#### WHAT YOU ARE ASKED TO DO:
Every entry must be transcribed exactly as written.

(Dataset records)
* * * * * * *
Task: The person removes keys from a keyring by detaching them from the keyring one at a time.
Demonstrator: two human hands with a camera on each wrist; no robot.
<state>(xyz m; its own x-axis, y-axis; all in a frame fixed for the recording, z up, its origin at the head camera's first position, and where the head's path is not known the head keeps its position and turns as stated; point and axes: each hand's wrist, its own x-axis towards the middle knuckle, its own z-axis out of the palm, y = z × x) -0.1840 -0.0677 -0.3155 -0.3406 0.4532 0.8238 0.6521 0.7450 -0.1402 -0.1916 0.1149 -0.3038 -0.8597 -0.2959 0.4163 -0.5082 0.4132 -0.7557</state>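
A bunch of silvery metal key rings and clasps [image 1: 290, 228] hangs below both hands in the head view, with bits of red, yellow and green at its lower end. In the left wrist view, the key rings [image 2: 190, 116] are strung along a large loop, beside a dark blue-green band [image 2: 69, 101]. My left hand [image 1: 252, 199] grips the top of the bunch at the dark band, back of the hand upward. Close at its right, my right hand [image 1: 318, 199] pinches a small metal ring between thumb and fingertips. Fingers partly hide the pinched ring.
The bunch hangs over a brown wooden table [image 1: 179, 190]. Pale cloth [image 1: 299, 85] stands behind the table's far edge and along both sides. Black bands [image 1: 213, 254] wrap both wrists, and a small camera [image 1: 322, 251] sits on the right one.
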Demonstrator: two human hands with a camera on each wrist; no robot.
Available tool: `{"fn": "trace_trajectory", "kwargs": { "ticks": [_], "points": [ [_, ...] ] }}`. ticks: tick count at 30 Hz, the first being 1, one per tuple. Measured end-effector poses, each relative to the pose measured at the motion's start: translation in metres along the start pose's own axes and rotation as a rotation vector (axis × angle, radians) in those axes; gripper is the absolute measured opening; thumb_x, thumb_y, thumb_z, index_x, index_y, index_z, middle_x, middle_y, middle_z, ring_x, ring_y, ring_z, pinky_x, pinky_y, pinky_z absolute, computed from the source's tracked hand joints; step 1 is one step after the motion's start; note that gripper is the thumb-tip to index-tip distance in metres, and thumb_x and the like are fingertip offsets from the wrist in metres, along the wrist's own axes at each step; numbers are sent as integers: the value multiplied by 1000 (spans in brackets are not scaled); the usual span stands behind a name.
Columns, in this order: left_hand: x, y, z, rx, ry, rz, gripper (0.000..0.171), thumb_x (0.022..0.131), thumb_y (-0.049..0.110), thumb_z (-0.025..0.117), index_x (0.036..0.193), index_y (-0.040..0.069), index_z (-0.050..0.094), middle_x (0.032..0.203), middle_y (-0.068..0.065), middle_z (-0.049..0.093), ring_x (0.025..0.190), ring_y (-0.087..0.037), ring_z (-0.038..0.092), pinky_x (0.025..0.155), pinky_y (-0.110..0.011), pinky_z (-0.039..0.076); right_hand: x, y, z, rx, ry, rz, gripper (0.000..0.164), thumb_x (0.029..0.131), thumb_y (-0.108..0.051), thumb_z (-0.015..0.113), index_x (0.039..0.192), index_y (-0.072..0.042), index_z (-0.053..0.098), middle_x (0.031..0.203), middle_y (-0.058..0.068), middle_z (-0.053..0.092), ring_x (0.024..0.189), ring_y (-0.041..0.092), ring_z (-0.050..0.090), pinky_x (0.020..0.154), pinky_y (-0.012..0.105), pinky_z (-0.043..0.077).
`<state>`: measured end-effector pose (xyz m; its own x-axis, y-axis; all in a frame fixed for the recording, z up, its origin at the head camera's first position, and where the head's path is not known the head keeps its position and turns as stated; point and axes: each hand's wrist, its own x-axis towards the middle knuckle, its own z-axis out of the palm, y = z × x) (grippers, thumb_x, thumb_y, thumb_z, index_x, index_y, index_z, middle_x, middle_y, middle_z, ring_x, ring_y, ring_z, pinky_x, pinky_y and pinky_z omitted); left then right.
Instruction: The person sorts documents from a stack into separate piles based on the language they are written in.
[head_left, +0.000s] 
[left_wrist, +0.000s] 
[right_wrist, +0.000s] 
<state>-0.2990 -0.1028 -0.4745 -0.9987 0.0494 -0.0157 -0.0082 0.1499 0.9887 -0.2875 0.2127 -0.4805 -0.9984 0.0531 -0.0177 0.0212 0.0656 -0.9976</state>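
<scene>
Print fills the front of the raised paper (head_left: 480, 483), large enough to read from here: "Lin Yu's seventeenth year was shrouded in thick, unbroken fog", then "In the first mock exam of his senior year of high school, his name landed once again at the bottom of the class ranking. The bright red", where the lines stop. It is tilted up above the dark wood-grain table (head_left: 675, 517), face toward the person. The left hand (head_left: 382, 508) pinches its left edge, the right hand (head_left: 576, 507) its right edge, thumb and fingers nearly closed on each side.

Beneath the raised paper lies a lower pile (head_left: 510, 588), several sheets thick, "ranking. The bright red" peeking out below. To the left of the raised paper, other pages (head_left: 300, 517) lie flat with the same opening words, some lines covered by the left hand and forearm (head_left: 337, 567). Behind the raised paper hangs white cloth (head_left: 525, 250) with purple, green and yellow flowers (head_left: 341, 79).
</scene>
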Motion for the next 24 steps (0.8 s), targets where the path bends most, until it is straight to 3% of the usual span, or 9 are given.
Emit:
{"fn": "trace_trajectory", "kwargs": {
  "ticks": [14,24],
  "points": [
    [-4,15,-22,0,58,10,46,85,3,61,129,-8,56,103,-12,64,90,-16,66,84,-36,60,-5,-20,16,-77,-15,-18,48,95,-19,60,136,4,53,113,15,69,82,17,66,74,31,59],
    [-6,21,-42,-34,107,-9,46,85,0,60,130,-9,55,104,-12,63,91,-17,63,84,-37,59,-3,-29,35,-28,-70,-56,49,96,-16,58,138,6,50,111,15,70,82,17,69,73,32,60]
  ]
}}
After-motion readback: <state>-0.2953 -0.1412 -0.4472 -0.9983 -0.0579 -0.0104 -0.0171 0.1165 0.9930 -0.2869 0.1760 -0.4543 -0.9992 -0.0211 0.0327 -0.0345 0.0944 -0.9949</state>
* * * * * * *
#### RESPONSE TO THIS EXERCISE:
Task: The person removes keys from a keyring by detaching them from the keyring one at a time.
Demonstrator: two human hands with a camera on each wrist; no robot.
<state>(xyz m; its own x-axis, y-axis; all in a frame fixed for the recording, z up, its origin at the head camera's first position, and where the head's path is not known the head keeps its position and turns as stated; point and axes: each hand's wrist, its own x-axis towards the middle knuckle, its own z-axis out of the palm, y = z × x) -0.1840 -0.0677 -0.3155 -0.3406 0.4532 0.8238 0.6521 0.7450 -0.1402 -0.1916 0.1149 -0.3038 -0.8597 -0.2959 0.4163 -0.5082 0.4132 -0.7557</state>
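A bunch of silvery metal key rings and clasps [image 1: 290, 228] hangs below both hands in the head view, with bits of red, yellow and green at its lower end. In the left wrist view, the key rings [image 2: 190, 116] are strung along a large loop, beside a dark blue-green band [image 2: 69, 101]. My left hand [image 1: 252, 199] grips the top of the bunch at the dark band, back of the hand upward. Close at its right, my right hand [image 1: 318, 199] pinches a small metal ring between thumb and fingertips. Fingers partly hide the pinched ring.
The bunch hangs over a brown wooden table [image 1: 179, 190]. Pale cloth [image 1: 299, 85] stands behind the table's far edge and along both sides. Black bands [image 1: 213, 254] wrap both wrists, and a small camera [image 1: 322, 251] sits on the right one.
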Demonstrator: two human hands with a camera on each wrist; no robot.
Available tool: `{"fn": "trace_trajectory", "kwargs": { "ticks": [_], "points": [ [_, ...] ] }}`. ticks: tick count at 30 Hz, the first being 1, one per tuple. Measured end-effector poses, each relative to the pose measured at the motion's start: translation in metres along the start pose's own axes and rotation as a rotation vector (axis × angle, radians) in those axes; gripper is the absolute measured opening; thumb_x, thumb_y, thumb_z, index_x, index_y, index_z, middle_x, middle_y, middle_z, ring_x, ring_y, ring_z, pinky_x, pinky_y, pinky_z absolute, computed from the source's tracked hand joints; step 1 is one step after the motion's start; note that gripper is the thumb-tip to index-tip distance in metres, and thumb_x and the like are fingertip offsets from the wrist in metres, along the wrist's own axes at each step; numbers are sent as integers: the value multiplied by 1000 (spans in brackets are not scaled); the usual span stands behind a name.
Columns, in this order: left_hand: x, y, z, rx, ry, rz, gripper (0.000..0.171), thumb_x (0.022..0.131), thumb_y (-0.049..0.110), thumb_z (-0.025..0.117), index_x (0.036..0.193), index_y (-0.040..0.069), index_z (-0.050..0.094), middle_x (0.032..0.203), middle_y (-0.068..0.065), middle_z (-0.049..0.093), ring_x (0.025..0.190), ring_y (-0.087..0.037), ring_z (-0.038..0.092), pinky_x (0.025..0.155), pinky_y (-0.110..0.011), pinky_z (-0.039..0.076); right_hand: x, y, z, rx, ry, rz, gripper (0.000..0.164), thumb_x (0.029..0.131), thumb_y (-0.108..0.051), thumb_z (-0.015..0.113), index_x (0.039..0.192), index_y (-0.072..0.042), index_z (-0.053..0.098), middle_x (0.031..0.203), middle_y (-0.058..0.068), middle_z (-0.053..0.092), ring_x (0.024..0.189), ring_y (-0.041..0.092), ring_z (-0.050..0.090), pinky_x (0.020..0.154), pinky_y (-0.012..0.105), pinky_z (-0.043..0.077).
`<state>`: measured end-effector pose (xyz m; its own x-axis, y-axis; all in a frame fixed for the recording, z up, its origin at the head camera's first position, and where the head's path is not known the head keeps its position and turns as stated; point and axes: each hand's wrist, its own x-axis towards the middle knuckle, its own z-axis out of the palm, y = z × x) (grippers, thumb_x, thumb_y, thumb_z, index_x, index_y, index_z, middle_x, middle_y, middle_z, ring_x, ring_y, ring_z, pinky_x, pinky_y and pinky_z omitted); left then right.
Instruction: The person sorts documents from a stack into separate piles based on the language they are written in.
[head_left, +0.000s] 
[left_wrist, +0.000s] 
[right_wrist, +0.000s] 
<state>-0.2990 -0.1028 -0.4745 -0.9987 0.0494 -0.0157 -0.0082 0.1499 0.9887 -0.2875 0.2127 -0.4805 -0.9984 0.0531 -0.0177 0.0212 0.0656 -0.9976</state>
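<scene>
Print fills the front of the raised paper (head_left: 480, 483), large enough to read from here: "Lin Yu's seventeenth year was shrouded in thick, unbroken fog", then "In the first mock exam of his senior year of high school, his name landed once again at the bottom of the class ranking. The bright red", where the lines stop. It is tilted up above the dark wood-grain table (head_left: 675, 517), face toward the person. The left hand (head_left: 382, 508) pinches its left edge, the right hand (head_left: 576, 507) its right edge, thumb and fingers nearly closed on each side.

Beneath the raised paper lies a lower pile (head_left: 510, 588), several sheets thick, "ranking. The bright red" peeking out below. To the left of the raised paper, other pages (head_left: 300, 517) lie flat with the same opening words, some lines covered by the left hand and forearm (head_left: 337, 567). Behind the raised paper hangs white cloth (head_left: 525, 250) with purple, green and yellow flowers (head_left: 341, 79).
</scene>
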Motion for the next 24 steps (0.8 s), targets where the path bends most, until it is straight to 3% of the usual span, or 9 are given.
Emit:
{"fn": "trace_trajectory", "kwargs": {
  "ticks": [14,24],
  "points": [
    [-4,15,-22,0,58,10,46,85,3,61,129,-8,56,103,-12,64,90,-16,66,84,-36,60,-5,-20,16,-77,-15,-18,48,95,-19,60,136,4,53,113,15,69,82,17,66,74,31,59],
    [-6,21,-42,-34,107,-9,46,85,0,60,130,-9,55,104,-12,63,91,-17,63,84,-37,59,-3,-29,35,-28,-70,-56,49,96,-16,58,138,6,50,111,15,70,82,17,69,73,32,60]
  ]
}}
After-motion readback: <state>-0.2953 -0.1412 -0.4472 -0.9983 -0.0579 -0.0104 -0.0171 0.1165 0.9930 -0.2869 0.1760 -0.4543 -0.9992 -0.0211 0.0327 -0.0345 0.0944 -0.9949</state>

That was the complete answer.